Maximum number of tolerated consecutive non-valid frames if the number already gathered valid frames has not yet reached ‘init_min’. This argument is normally used if init_min is used. Default = 0, by default this argument is not taken into consideration.

mode : (int, default=0)

mode can be:

1. StreamTokenizer.STRICT_MIN_LENGTH: if token i is delivered because max_length is reached, and token i+1 is immediately adjacent to token i (i.e. token i ends at frame k and token i+1 starts at frame k+1) then accept token i+1 only of it has a size of at least min_length. The default behavior is to accept token i+1 event if it is shorter than min_length (given that the above conditions are fulfilled of course).

Examples:

In the following code, without STRICT_MIN_LENGTH, the ‘BB’ token is accepted although it is shorter than min_length (3), because it immediately follows the latest delivered token:

from auditok import StreamTokenizer, StringDataSource, DataValidator

class UpperCaseChecker(DataValidator):
    def is_valid(self, frame):
        return frame.isupper()
       

dsource = StringDataSource("aaaAAAABBbbb")
tokenizer = StreamTokenizer(validator=UpperCaseChecker(),
                            min_length=3,
                            max_length=4,
                            max_continuous_silence=0)

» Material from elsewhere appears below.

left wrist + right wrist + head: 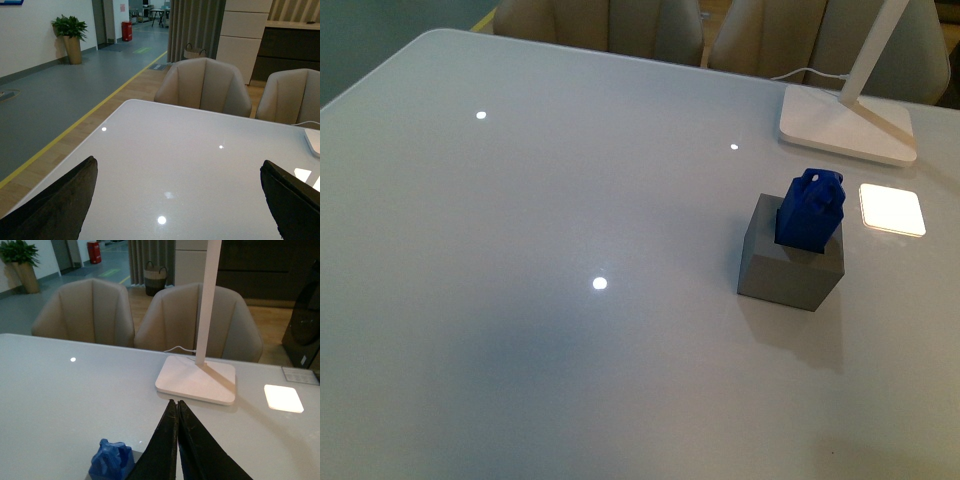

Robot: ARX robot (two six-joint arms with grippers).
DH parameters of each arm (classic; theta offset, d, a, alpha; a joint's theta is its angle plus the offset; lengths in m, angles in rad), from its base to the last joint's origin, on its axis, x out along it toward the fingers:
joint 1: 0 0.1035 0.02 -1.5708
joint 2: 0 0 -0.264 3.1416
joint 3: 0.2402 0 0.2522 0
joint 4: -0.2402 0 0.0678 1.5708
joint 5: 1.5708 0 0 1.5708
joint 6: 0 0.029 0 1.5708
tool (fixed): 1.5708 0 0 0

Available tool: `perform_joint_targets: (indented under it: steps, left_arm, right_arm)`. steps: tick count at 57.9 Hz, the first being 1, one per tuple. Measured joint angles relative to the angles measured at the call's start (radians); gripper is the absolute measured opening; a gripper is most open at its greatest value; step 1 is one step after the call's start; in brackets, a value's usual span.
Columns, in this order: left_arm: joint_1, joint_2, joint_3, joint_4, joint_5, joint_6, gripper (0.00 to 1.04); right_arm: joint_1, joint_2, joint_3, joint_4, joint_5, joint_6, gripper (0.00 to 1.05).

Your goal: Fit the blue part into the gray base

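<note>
Standing upright in the gray base [788, 270], the blue part [809, 208] has its long axis vertical, looped knob [820, 180] upward (leaning slightly), near the tabletop [520, 300]'s far right corner. Our left gripper [177, 167] gapes wide, empty; our right gripper [176, 404] is pressed closed on nothing.

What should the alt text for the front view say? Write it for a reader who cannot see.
A blue part stands in the top of a gray base, its looped end sticking up, on a white table. A white lamp foot sits behind them.
</note>
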Motion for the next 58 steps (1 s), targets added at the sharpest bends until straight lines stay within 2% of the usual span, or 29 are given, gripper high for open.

tokenizer.tokenize(dsource)
output:
[(['A', 'A', 'A', 'A'], 3, 6), (['B', 'B'], 7, 8)]

The following tokenizer will however reject the ‘BB’ token:

dsource = StringDataSource("aaaAAAABBbbb")
tokenizer = StreamTokenizer(validator=UpperCaseChecker(), 
                            min_length=3, max_length=4,
                            max_continuous_silence=0,
                            mode=StreamTokenizer.STRICT_MIN_LENGTH)
tokenizer.tokenize(dsource)
output:
[(['A', 'A', 'A', 'A'], 3, 6)]

2. StreamTokenizer.DROP_TRAILING_SILENCE: drop all tailing non-valid frames from a token to be delivered if and only if it is not truncated. This can be a bit tricky. A token is actually delivered if:

    1. max_continuous_silence is reached
or:
    1. Its length reaches max_length. This is called a truncated token

In the current implementation, a StreamTokenizer’s decision is only based on already seen data and on incoming data. Thus, if a token is truncated at a non-valid but tolerated frame (max_length is reached but max_continuous_silence not yet) any tailing silence will be kept because it can potentially be part of valid token (if max_length was bigger). But if max_continuous_silence is reached before max_length, the delivered token will not be considered as truncated but a result of normal end of detection (i.e. no more valid data). In that case the tailing silence can be removed if you use the StreamTokenizer.DROP_TRAILING_SILENCE mode.

Example:
tokenizer = StreamTokenizer(validator=UpperCaseChecker(), min_length=3,
                            max_length=6, max_continuous_silence=3,
                            mode=StreamTokenizer.DROP_TRAILING_SILENCE)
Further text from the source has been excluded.